『NJPW PRESENTS CMLL FANTASTICA MANIA 2020』東京・後楽園ホール(2020年1月16日)
スペシャルタッグマッチ ○バルバロ・カベルナリオ&ウルティモ・ゲレーロvs小島聡&カリスティコ×

 小島がCMLL世界ヘビー級王座獲りに向けて、闘志むき出しで王者・ゲレーロと火花。タイトル戦を前に、「俺のプロレスを全部見せる」と熱い気持ちを吐露した。

 新日本ではタイトル戦線から遠ざかっている小島が『FANTASTICA MANIA』の舞台でチャンスを掴んだ。1・19後楽園でCMLL世界ヘビー級王者のゲレーロに挑むことが決まったのだ。ベルトを奪取して引退を発表した中西学と初防衛戦を行う青写真を描く小島はこの日、前哨戦となったタッグマッチでゲレーロと激突した。

 捲土重来のまたとない好機を前に燃える小島は、序盤からゲレーロと胸板への張り手合戦やショルダータックル合戦で真っ向から競り合う。2対1の場面を作られて守勢を強いられるが、パートナーのカリスティコの手を借りて反攻。2人揃ってトペに行くと見せかけて、後転フェイントを披露すると、この時も両手で印を結んで闘志を漂わせた。

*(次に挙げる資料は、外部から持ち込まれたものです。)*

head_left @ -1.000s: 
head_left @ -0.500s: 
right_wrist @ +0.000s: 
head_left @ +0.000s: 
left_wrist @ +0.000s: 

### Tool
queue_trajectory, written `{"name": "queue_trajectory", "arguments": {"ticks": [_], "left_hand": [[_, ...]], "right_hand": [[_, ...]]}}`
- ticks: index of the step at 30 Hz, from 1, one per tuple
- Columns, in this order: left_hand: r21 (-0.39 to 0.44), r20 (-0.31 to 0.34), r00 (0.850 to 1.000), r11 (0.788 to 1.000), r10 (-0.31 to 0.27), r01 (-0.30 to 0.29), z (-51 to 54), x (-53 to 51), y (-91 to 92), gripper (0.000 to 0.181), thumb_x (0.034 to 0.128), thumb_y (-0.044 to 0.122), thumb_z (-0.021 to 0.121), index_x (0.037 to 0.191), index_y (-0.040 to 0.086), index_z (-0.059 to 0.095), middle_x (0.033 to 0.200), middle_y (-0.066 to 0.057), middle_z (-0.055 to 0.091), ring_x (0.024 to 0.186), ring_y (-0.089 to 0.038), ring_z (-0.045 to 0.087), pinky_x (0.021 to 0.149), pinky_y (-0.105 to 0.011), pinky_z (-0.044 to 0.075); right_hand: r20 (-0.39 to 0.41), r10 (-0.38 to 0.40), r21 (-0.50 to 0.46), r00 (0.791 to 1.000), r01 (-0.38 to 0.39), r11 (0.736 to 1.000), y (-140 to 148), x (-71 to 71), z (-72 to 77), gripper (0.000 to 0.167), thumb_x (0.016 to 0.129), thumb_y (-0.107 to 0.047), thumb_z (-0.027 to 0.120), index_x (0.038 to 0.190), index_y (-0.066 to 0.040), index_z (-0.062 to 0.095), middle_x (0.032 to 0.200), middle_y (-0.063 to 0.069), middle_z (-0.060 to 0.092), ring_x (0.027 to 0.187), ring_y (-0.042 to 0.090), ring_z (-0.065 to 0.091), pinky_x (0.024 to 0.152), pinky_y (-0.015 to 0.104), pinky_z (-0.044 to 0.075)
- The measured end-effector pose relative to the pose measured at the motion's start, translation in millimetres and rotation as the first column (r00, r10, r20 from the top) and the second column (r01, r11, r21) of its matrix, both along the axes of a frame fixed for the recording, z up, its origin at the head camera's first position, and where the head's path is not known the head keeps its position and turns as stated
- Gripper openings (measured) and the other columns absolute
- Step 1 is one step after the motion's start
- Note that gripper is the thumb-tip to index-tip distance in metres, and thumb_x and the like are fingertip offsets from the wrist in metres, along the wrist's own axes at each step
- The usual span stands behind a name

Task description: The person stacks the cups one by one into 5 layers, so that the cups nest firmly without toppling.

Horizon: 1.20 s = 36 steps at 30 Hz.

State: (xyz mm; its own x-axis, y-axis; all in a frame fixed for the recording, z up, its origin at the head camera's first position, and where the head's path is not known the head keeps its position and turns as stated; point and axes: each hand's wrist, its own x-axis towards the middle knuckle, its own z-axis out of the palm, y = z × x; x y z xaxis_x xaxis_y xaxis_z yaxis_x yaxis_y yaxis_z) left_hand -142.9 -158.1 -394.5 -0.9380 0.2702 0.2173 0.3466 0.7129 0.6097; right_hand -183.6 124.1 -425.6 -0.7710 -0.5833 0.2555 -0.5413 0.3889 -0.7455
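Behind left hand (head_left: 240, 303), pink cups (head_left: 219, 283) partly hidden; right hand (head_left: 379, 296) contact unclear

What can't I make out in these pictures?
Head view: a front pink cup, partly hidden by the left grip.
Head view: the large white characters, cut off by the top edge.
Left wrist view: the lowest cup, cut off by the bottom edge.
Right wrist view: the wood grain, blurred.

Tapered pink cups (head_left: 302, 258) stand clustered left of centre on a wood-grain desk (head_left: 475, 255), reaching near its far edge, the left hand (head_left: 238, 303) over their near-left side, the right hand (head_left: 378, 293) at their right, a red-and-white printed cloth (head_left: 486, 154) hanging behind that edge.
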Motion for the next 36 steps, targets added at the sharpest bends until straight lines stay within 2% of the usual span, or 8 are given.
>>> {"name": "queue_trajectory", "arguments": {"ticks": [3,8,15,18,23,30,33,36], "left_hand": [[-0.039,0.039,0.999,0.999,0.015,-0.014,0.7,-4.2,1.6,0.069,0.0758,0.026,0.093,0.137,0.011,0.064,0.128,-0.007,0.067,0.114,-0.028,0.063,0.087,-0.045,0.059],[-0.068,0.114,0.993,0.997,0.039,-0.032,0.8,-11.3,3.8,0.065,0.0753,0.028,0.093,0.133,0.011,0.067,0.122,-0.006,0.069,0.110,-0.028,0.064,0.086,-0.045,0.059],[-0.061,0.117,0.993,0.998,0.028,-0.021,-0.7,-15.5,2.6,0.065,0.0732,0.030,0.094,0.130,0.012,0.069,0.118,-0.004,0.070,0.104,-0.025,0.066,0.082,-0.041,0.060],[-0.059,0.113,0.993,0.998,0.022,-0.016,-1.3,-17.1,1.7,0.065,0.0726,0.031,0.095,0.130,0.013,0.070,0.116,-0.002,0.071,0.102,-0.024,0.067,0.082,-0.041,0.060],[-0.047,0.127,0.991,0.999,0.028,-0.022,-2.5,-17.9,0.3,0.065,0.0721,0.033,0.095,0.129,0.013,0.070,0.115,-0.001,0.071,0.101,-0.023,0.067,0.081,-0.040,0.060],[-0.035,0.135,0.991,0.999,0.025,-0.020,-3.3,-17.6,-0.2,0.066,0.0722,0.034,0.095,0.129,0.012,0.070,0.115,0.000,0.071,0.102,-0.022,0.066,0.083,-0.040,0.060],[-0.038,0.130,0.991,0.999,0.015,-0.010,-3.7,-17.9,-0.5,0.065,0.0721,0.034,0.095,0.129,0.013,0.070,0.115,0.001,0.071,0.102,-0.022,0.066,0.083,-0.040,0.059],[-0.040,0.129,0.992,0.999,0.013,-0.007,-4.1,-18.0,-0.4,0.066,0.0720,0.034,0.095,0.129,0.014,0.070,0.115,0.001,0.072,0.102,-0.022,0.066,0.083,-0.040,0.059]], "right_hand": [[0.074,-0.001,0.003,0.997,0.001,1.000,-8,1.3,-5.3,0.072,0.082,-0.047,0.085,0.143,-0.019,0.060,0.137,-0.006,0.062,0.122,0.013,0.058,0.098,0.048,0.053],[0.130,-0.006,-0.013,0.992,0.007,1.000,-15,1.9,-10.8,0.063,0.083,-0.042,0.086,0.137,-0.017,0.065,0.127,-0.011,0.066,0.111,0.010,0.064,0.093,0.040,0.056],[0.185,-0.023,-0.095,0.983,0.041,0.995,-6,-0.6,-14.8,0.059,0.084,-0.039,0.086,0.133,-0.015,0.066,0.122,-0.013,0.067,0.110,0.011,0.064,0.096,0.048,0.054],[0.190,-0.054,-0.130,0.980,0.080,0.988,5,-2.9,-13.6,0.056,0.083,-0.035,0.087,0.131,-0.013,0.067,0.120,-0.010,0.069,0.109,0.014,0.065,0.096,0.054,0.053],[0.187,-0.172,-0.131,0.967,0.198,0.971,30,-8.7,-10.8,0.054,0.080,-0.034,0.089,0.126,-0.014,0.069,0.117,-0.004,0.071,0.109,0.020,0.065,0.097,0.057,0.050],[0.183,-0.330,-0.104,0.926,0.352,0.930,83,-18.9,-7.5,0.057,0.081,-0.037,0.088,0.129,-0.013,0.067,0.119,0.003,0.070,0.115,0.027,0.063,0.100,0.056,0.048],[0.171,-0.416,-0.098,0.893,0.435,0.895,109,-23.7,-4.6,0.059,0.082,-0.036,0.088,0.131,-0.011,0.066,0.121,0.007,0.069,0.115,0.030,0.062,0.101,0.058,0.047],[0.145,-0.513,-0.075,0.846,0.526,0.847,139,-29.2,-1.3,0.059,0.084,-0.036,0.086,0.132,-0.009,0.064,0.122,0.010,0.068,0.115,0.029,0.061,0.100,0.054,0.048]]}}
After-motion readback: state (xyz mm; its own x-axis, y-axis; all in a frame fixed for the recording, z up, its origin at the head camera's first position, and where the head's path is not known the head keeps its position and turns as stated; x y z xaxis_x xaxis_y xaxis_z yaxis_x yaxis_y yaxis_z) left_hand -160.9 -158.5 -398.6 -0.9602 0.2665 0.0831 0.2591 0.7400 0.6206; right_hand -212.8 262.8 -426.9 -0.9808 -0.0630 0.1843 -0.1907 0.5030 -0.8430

 アクセル全開となった小島は相手チームをマシンガン逆水平でメッタ打ちに。ゲレーロもブロンコバスターで抵抗するが、小島はDDTやコジコジカッターで前に出る。しかし、王者もコーナーに陣取って手招きして小島を挑発した上で、雪崩式フェイスバスターでキッチリとお返しした。

 それでも下がらない小島は終盤戦で珍しくプランチャを披露。ベルト獲りへの覚悟を垣間見せる。試合は1・19後楽園でNWA世界ヒストリックミドル級王座の防衛戦を行うカリスティコが挑戦者のカベルナリオのカベルナリアに沈んで敗戦に終わったものの、試合後も小島はゲレーロが掲げるベルトを指差して、執念を燃やした。

 バックステージで小島は、あえてスペイン語で「俺は生きている。俺は強い」と宣言。「俺のプロレスを全部見せてやる! 明日、そしてタイトルマッチ、そしてまた次の日、チャンピオンになった俺はCMLLのチャンピオンとして多分メキシコ遠征に行くだろう。そして、向こうで防衛戦をやってやる。何でもいいぞ。この俺を舐めるな。キャリア28年、キャリア29年目。舐めんじゃねえぞ、コノヤロー」と闘志むき出して言い放った。小島は同世代のゲレーロを打ち破り、日本とメキシコを股にかけて暴れ回る構えだ。